1) Parlate ai vostri Angeli Custodi, Loro sono sempre al nostro fianco, ci ascoltano e ci proteggono, inoltre "facilitano" i contatti con i nostri Cari Defunti.

2) I nostri Figli sono piu' vivi ora che prima, possono a volte allontanarsi per adempiere a compiti che noi non capiamo, ma sono sempre al nostro fianco quando li chiamiamo, a patto che non piangiamo e non ci addoloriamo per la loro scomparsa dal mondo materiale.

3) Se riceviamo "visite sgradite", ovvero se veniamo in contatto con Entità che ci spaventano o che non vogliamo contattare, basta dir loro di andare via, invocando l'aiuto dei nostri Angeli. Essi ci difendono sempre se noi glielo chiediamo. Ognuno di noi ne ha uno "Principale" ed altri che possono intervenire in particolari momenti della vita, per esempio, se decidiamo di scrivere un libro o di dedicarci ad un'altra attività per noi nuova.

4) A Francesca ha consigliato di leggere libri scritti da altre donne, ovviamente l'inverso vale per noi uomini. La conoscenza dell'Aldilà, attraverso i racconti di ADC ed NDE ci può aiutare ad avvicinarci al mondo Spirituale e ad "aprire" il nostro cuore.

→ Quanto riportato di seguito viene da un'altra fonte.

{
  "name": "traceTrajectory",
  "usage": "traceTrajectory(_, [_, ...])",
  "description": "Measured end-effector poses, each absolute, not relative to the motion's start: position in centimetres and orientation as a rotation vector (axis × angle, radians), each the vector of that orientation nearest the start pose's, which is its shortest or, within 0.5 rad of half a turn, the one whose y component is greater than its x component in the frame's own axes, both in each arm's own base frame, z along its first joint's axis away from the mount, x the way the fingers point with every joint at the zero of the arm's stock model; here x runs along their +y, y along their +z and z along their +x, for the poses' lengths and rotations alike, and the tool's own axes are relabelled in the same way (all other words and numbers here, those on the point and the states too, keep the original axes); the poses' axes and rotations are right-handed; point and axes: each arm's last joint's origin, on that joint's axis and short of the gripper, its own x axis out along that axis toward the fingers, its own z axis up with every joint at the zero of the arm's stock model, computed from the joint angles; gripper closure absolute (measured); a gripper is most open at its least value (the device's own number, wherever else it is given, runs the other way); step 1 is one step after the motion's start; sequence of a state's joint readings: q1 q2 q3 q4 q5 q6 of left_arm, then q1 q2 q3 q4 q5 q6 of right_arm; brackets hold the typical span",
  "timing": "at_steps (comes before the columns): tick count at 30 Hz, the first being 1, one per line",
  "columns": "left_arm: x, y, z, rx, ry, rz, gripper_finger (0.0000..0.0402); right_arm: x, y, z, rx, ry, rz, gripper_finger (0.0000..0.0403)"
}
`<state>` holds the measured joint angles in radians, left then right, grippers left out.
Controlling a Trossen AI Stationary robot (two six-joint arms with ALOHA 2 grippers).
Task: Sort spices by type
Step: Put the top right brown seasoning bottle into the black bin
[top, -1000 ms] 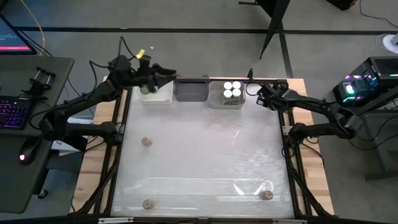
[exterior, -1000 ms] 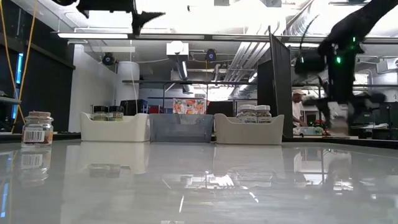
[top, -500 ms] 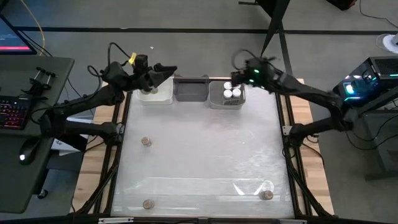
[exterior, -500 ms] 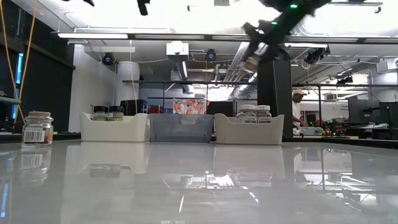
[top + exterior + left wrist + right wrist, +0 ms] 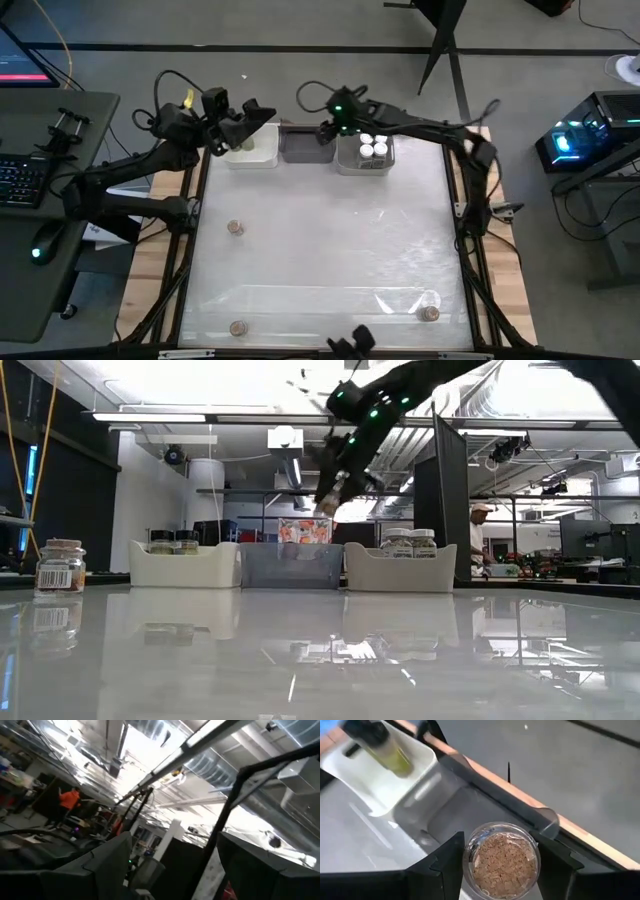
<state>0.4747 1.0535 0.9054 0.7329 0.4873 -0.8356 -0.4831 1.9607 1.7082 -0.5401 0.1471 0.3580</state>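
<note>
Your right fingers (image 5: pixel 501 870) pinch a brown jar (image 5: pixel 501 861), hovering right above the grey bin (image 5: pixel 306 146); left fingers (image 5: pixel 252 112) spread, waiting far-left.

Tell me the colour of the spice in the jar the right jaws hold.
Brown, granular spice in the jar; right wrist view shows it best.

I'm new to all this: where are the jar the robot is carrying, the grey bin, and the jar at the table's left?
Held jar (image 5: pixel 501 861), right wrist view, on its brown contents.
Grey bin (image 5: pixel 305 148), high view, on its floor.
Left jar (image 5: pixel 235 228), high view, on its cap.
</note>
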Motion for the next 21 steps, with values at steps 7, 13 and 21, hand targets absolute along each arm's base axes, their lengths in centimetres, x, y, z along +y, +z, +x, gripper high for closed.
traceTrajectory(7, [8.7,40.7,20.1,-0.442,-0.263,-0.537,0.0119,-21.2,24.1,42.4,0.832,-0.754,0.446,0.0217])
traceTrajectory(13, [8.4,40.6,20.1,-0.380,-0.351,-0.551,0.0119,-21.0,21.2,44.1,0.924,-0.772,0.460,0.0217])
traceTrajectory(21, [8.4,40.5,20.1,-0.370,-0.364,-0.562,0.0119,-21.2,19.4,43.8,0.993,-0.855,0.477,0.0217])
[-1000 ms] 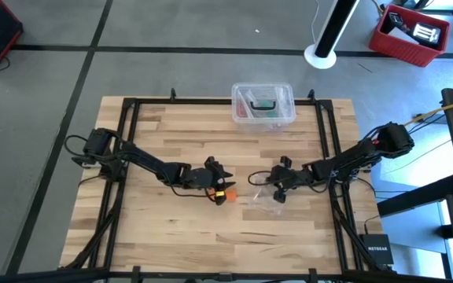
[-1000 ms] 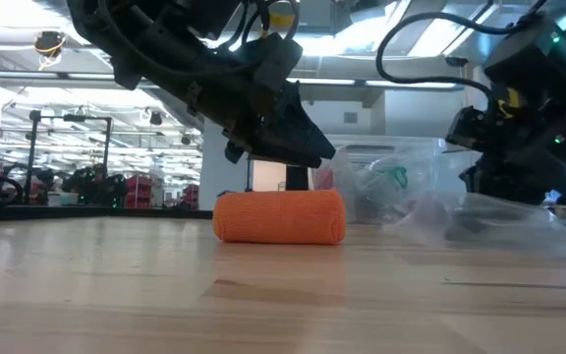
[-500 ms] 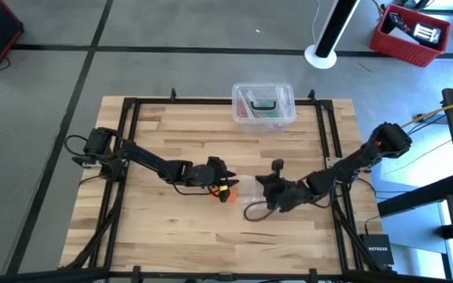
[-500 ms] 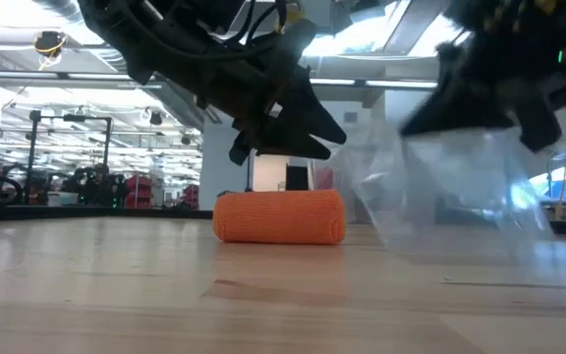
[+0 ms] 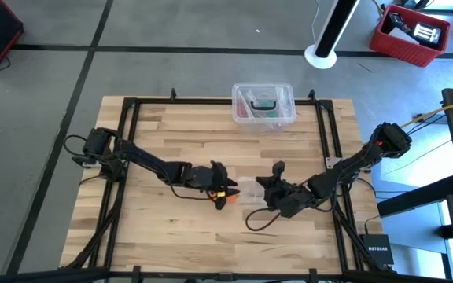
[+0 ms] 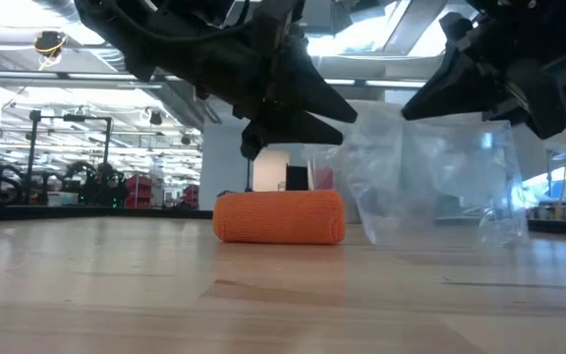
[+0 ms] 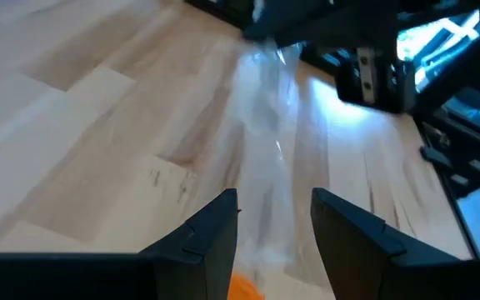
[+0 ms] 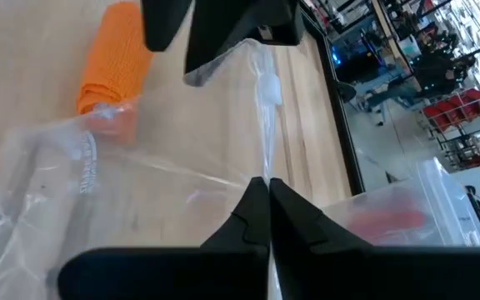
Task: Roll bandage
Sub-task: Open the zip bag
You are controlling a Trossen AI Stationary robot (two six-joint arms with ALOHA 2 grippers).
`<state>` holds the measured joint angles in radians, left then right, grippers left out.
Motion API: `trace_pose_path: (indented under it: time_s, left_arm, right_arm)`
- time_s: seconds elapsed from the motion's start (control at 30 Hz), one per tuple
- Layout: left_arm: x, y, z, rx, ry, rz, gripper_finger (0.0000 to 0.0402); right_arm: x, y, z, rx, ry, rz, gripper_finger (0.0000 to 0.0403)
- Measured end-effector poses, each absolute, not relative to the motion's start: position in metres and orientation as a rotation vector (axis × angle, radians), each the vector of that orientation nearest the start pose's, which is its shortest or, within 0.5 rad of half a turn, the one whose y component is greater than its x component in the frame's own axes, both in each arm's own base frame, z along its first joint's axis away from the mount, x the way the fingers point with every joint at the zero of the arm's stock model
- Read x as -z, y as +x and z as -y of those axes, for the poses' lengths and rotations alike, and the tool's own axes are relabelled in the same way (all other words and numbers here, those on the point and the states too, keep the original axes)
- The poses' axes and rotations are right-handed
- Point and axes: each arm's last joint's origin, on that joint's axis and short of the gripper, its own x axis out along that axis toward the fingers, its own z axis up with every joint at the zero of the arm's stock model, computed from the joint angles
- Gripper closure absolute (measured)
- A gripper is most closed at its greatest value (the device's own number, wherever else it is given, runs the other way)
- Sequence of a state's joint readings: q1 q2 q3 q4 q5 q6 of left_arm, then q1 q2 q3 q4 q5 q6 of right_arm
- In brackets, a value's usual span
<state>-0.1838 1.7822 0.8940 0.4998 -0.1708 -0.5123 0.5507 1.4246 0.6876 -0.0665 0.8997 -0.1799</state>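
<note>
Bandage (image 6: 279,217): orange, rolled into a cylinder, lying on its side on the table (image 5: 156,236) near the middle. My left pincer (image 6: 308,103): fingers parted, hovering just above the roll, holding nothing. My right pincer (image 8: 262,218): pinched tight on a clear plastic bag (image 6: 430,182), lifted beside the roll.

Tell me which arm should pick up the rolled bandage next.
Left, probably. The left gripper hangs with open jaws right above the bandage, which lies rolled on the table. The right gripper is shut on a clear plastic bag.
</note>
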Motion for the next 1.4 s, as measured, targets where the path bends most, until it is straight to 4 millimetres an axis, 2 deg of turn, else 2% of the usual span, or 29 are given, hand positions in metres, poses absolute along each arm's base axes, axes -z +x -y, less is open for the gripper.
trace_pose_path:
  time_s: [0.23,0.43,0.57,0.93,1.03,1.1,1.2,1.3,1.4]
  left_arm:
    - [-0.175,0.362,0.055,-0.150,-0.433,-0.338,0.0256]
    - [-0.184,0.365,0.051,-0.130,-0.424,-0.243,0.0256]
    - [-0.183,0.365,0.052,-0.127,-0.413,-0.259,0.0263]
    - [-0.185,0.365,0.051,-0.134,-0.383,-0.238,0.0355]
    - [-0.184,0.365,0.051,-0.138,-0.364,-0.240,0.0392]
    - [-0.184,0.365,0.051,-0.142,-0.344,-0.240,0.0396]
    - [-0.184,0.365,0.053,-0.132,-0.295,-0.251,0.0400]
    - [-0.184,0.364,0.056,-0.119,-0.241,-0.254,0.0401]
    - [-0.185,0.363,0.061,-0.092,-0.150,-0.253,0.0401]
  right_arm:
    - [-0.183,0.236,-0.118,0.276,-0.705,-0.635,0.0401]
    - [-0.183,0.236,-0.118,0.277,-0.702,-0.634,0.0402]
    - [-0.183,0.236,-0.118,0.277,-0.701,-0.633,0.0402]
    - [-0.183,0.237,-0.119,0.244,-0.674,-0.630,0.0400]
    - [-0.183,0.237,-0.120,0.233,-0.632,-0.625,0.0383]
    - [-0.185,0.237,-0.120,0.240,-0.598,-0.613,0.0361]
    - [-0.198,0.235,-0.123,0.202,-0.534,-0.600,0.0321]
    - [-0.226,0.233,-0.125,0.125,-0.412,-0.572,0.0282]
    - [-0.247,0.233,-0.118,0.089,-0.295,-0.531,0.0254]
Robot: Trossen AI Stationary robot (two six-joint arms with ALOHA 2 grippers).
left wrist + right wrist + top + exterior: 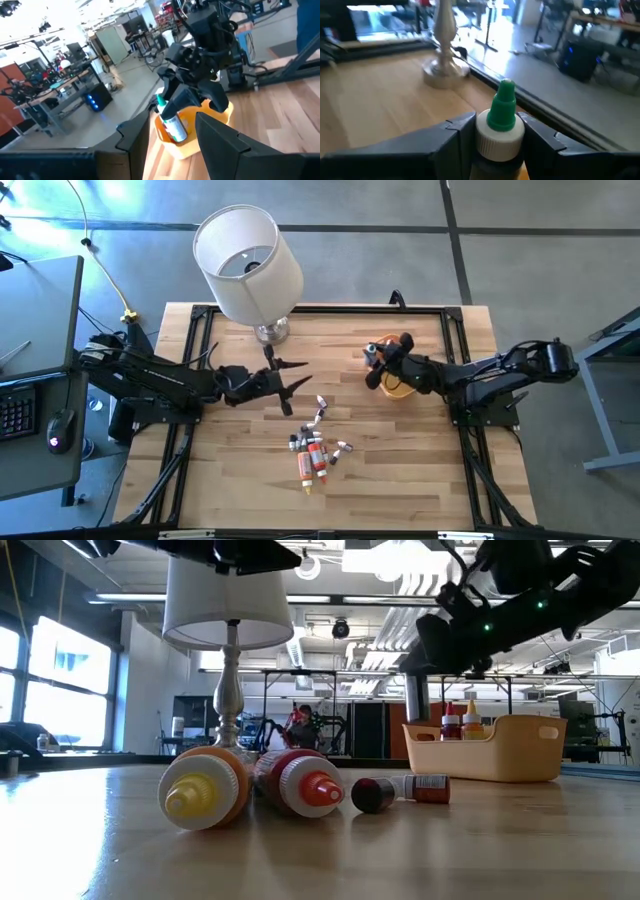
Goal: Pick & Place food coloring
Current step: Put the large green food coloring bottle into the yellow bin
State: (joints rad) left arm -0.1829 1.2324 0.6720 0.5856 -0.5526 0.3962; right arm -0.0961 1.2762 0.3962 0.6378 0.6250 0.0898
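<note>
Right gripper (492,131) clamps a green-capped bottle (501,125) at the neck, above the orange bowl (400,389). Light, rigid, probably slick plastic; grip the ribbed collar. Remaining food coloring (313,455) lies mid-table. Left gripper (283,385) hovers, fingers apart, empty

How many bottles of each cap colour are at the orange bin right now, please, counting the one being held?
Green cap: 1, gripped in the right hand
Red cap: 1, upright in the bin
Yellow cap: 1, upright in the bin
Total: 3
</note>
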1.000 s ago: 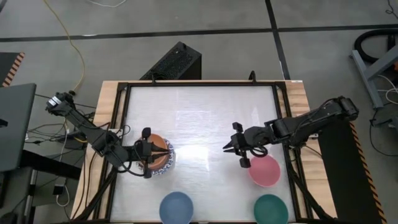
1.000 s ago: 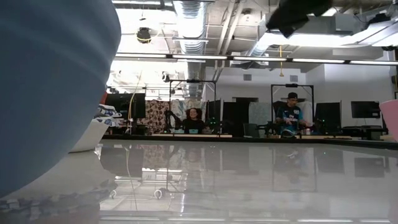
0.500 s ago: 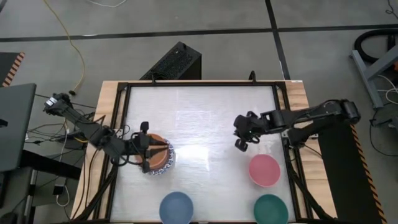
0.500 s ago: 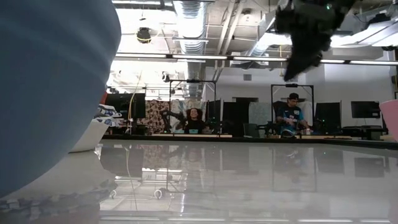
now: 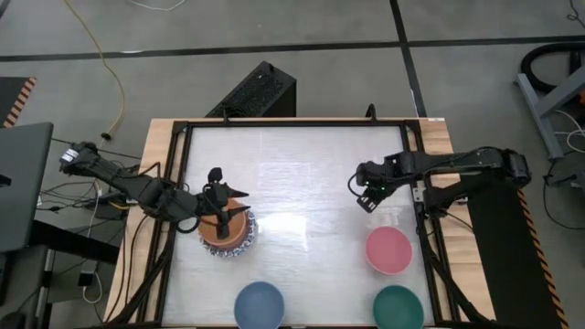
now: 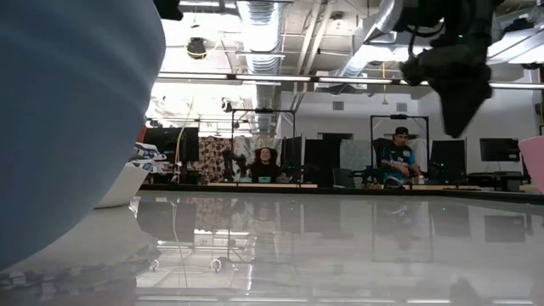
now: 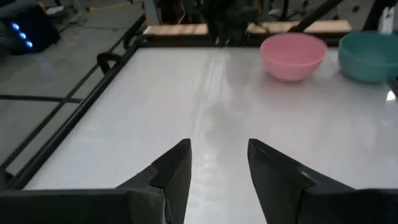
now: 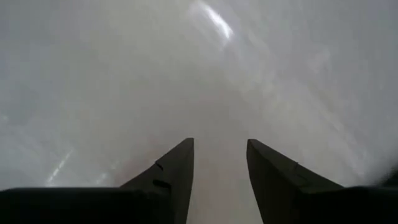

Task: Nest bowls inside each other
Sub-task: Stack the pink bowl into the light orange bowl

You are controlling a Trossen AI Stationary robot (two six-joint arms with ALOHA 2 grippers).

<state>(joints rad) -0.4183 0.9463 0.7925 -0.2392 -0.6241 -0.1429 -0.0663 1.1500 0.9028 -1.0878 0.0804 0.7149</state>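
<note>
The left claw point(image 5: 222, 190) is spread apart and holds nothing. It hangs just above the stack of bowls point(image 5: 227, 231) at the lower left of the worktop point(image 5: 292, 155) in the high view. An orange bowl sits on top of that stack, with a blue-patterned rim below it. The left arm reaches in low from the left edge.

The right claw point(image 5: 366, 194) is spread too, and empty. Its arm stretches in from the right, above the pink bowl point(image 5: 388, 250).

The blue bowl point(image 5: 260, 304) and green bowl point(image 5: 398, 307) sit along the bottom edge.

The left wrist view shows the pink bowl point(image 7: 293, 56) beside the green bowl point(image 7: 371, 55). The low view shows the blue bowl point(image 6: 68, 119) very close, and people far behind.
</note>
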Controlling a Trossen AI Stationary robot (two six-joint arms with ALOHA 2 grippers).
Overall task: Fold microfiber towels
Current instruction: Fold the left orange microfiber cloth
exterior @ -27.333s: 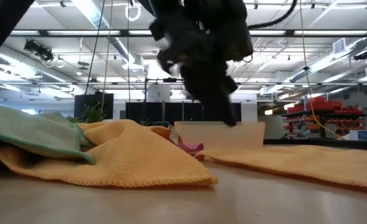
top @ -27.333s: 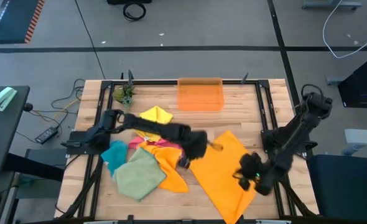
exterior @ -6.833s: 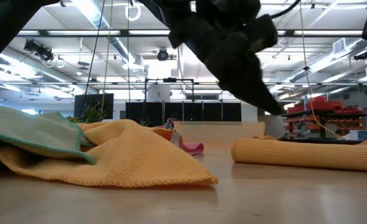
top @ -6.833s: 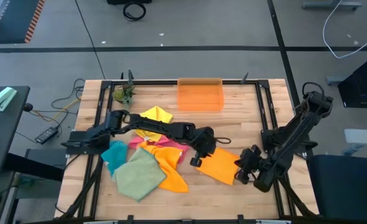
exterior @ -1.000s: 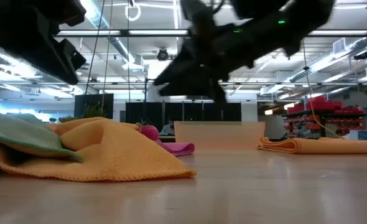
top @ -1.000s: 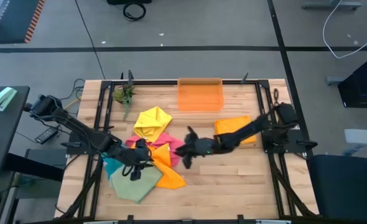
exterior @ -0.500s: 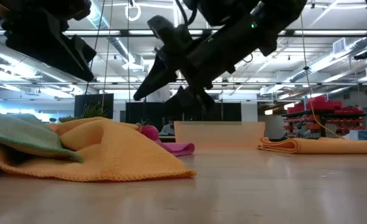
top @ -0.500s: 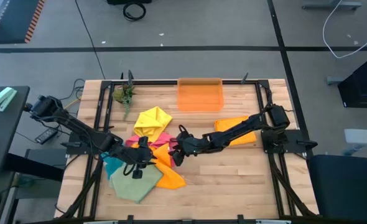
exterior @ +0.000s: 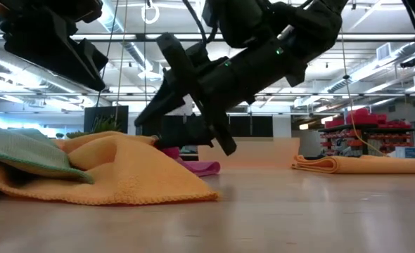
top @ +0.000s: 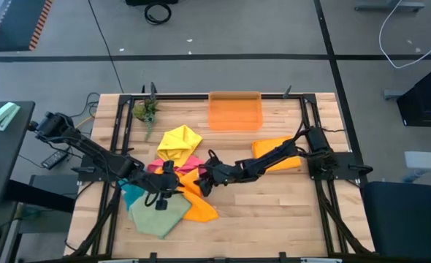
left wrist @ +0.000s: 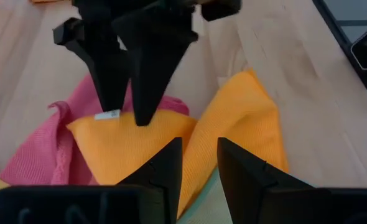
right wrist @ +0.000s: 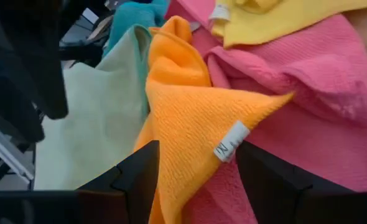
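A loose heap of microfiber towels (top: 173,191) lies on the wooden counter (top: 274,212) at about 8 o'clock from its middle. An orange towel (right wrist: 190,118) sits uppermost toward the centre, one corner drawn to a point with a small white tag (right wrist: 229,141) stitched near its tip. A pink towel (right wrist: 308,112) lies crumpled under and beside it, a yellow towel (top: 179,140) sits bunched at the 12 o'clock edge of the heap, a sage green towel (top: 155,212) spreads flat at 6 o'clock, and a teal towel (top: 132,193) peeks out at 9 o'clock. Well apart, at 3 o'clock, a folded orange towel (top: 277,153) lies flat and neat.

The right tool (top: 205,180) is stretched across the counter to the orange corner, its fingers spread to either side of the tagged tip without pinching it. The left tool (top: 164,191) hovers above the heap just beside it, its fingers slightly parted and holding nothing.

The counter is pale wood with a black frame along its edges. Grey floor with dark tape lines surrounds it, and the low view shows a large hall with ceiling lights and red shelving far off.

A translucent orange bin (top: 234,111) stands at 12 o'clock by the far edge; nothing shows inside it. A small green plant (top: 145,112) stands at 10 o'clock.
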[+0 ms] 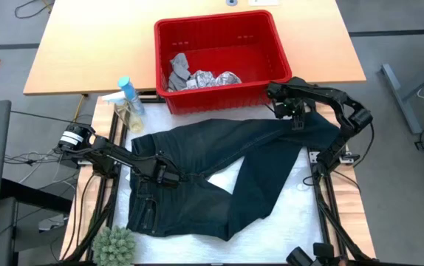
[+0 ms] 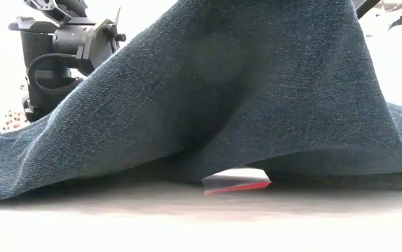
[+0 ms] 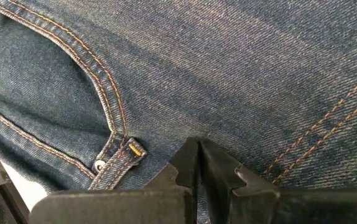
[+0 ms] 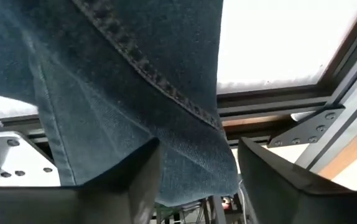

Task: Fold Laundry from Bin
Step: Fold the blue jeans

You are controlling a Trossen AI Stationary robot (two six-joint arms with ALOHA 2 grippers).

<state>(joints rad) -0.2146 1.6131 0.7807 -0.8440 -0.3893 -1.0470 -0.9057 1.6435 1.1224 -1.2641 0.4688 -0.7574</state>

A tal proposito, ecco l'altra donna eccezionale che abbiamo conosciuto:

Angie Schittekatte.

Angie ci ha raccontato la sua bellissima storia che ha fatto commuovere tutti: il contatto con la Madre (passata quando lei era piccola) che l'ha avvisata dell'imminente distacco dal figlio Tiziano, fornendole data ed ora, di come abbia stabilito un contatto con suo Figlio fin dal momento del Trapasso (ne ha visto lo Spirito distaccarsi dal corpo) e di come sia diventata "La Postina dell'Aldilà" grazie ai messaggi che riceve, per tramite di Tiziano e che distribuisce ad altri genitori "Amputati". Abbiamo acquistato il suo libro e vi faro' sapere al più presto come ordinarlo, dato che non é in vendita nelle librerie; l'intero ricavato della vendita va in beneficienza. Potete vedere una foto di Angie durante un'intervista ad una rete televisiva privata e poi durante il suo interessante racconto in sala.

CLICK SULLA FOTO DI ANGIEL PER ORDINARE IL SUO LIBRO "Il postino dell'Aldilà "

Ancora una Signora, (pare che questo convegno sia stato monopolizzato dal gentil sesso!)
Si tratta di Marilena che ha raccontato a tutti dei suoi contatti col Figlio Alessio, anch'egli "volato" a seguito d'un incidente d'auto. Purtroppo siamo arrivati quando la sua relazione era appena terminata, ma cerchero' di farmene inviare un sunto che pubblichero' sempre su questa pagina. (nulla fino ad oggi:
MARILENA! SSSCCRIVI!)

Molto interessante anche il racconto del Dr. Biagi che ha parlato con S. Francesco, dal quale ha ricevuto una guarigione miracolosa: un'opacità corneale misteriosamente scomparsa!